Creo que corrí con suerte al ir a prisión, ya que, en ese entonces, las personas en mi situación solían ser eliminadas en vez de encarceladas. Así que no lo viví como algo dramático, sino todo lo contrario.
Pasé un año en una mazmorra de El-Harrach. Mi celda medía unos dos metros por dos metros y medio. Había una letrina y dos mantas, pero nada de ventanas, cama o colchón. Las condiciones de higiene eran deplorables: solo nos permitían ducharnos cada 15 días. Había piojos y ratas por todas partes. No podía ver a los otros reclusos, condenados a muerte, pero podíamos comunicarnos a través de las paredes. Solo teníamos que esperar a que los guardias terminaran sus rondas. También aprendí la gramática y la conjugación del árabe gracias a Nadir H., un compañero de prisión que era arquitecto. Curiosamente, era uno de mis clientes antes de mi secuestro. Poco antes de que me encarcelaran, le había prometido que iría a visitarlo pronto. Cuando se dio cuenta de que yo era uno de sus vecinos en la mazmorra, me dijo: “¡Prometiste venir a verme, pero no dijiste que vendrías hasta aquí dentro!“. Se alegró de verme, pues me creía muerto.

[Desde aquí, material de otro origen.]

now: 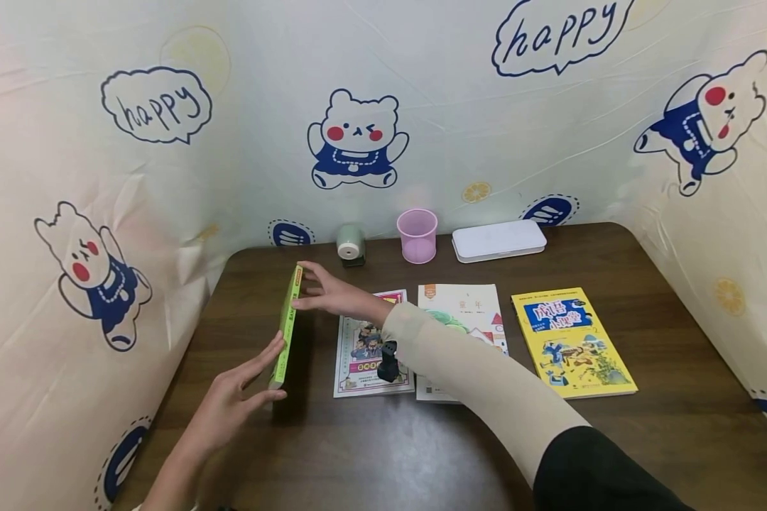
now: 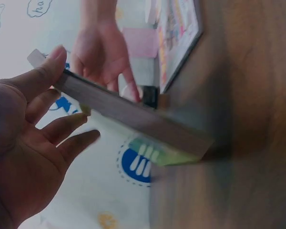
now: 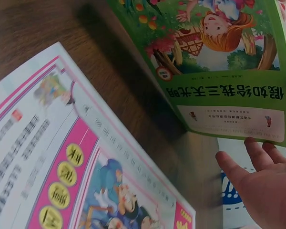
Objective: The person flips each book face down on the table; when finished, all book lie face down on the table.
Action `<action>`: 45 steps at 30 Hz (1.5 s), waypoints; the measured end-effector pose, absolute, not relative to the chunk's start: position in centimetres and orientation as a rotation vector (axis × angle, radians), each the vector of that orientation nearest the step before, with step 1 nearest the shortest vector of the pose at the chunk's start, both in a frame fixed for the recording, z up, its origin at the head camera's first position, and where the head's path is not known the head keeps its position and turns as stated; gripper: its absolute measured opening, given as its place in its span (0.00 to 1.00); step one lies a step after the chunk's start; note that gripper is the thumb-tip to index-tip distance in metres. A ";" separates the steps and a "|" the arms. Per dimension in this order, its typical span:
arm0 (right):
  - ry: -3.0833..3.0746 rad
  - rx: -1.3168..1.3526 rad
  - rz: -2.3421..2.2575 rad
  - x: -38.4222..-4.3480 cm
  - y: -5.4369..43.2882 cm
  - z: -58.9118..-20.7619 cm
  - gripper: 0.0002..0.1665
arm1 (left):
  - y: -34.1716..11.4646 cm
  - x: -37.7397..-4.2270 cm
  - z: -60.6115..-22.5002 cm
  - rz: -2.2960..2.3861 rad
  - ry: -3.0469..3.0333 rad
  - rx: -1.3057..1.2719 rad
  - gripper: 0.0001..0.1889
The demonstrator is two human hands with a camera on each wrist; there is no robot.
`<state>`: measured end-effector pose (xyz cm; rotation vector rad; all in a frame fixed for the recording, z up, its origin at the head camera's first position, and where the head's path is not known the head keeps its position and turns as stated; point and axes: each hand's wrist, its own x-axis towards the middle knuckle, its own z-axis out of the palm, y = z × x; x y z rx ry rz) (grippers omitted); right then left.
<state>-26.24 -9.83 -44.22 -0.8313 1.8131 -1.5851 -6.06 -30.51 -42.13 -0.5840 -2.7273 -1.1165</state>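
Note:
A green book [image 1: 287, 323] stands on edge at the left of the table, its narrow green side facing up. Its illustrated cover [image 3: 229, 90] fills the upper right of the right wrist view. My left hand [image 1: 226, 401] holds the near end, thumb on one side and fingers on the other. At the far corner my right hand [image 1: 335, 291] grips it with thumb and fingers spread. In the left wrist view the book's page edge [image 2: 128, 112] is blurred. A pink-and-white book [image 1: 367, 355] lies flat beneath my right forearm.
A white book [image 1: 466, 298], partly covered by the right sleeve, and a yellow book [image 1: 575, 344] lie to the right. Along the back stand a small green-and-white object [image 1: 350, 243], a pink cup [image 1: 417, 238] and a white flat case [image 1: 498, 241]. A printed curtain [image 1: 262, 142] surrounds the table.

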 end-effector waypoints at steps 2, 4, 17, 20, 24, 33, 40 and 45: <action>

A él le debo mucho.
Mi celda en El-Harrach era contigua a la “oficina”, la antesala de los calabozos donde se maltrataba a los reclusos antes de encerrarlos.
Desde las 8:00 a.m. hasta las 6:00 p.m., podía escuchar los golpes de las mangueras de goma, los gritos, el llanto y las súplicas. Al final me acostumbré.
Luego me trasladaron a Tizi Ouzou, una prisión a unos cien kilómetros de Argel, en la que estuve recluido dos años. Allí no estaba en aislamiento. Las instalaciones eran más modernas que las de El-Harrach; las celdas, de más o menos seis metros cuadrados, fueron diseñadas para albergar a una persona, pero por lo general éramos cuatro. También había un pequeño patio de 100 m2, lo que era un poco justo para 150 personas, pero aún podíamos movernos.
Cada experiencia es única; las condiciones de vida pueden variar significativamente según el régimen de vida, los pabellones y las personas. En la mazmorra, mis compañeros de prisión y yo éramos más libres que los demás prisioneros: el haber sido detenidos injustamente hizo que no nos sintiéramos en prisión.
En lo que respecta a las terribles condiciones de reclusión, el ser humano se acostumbra a todo.
Si bien es cierto que nuestras condiciones de vida no podían ser peores, esto significaba que la administración de la prisión no tenía ningún control sobre nosotros, lo que no era el caso de los demás reclusos. Por ejemplo, algunos se alojaban en la enfermería de la prisión, en condiciones mucho mejores, y los guardias los amenazaban constantemente con llevarlos a la mazmorra; ellos no eran libres, pero al menos nosotros sí contamos con esa suerte.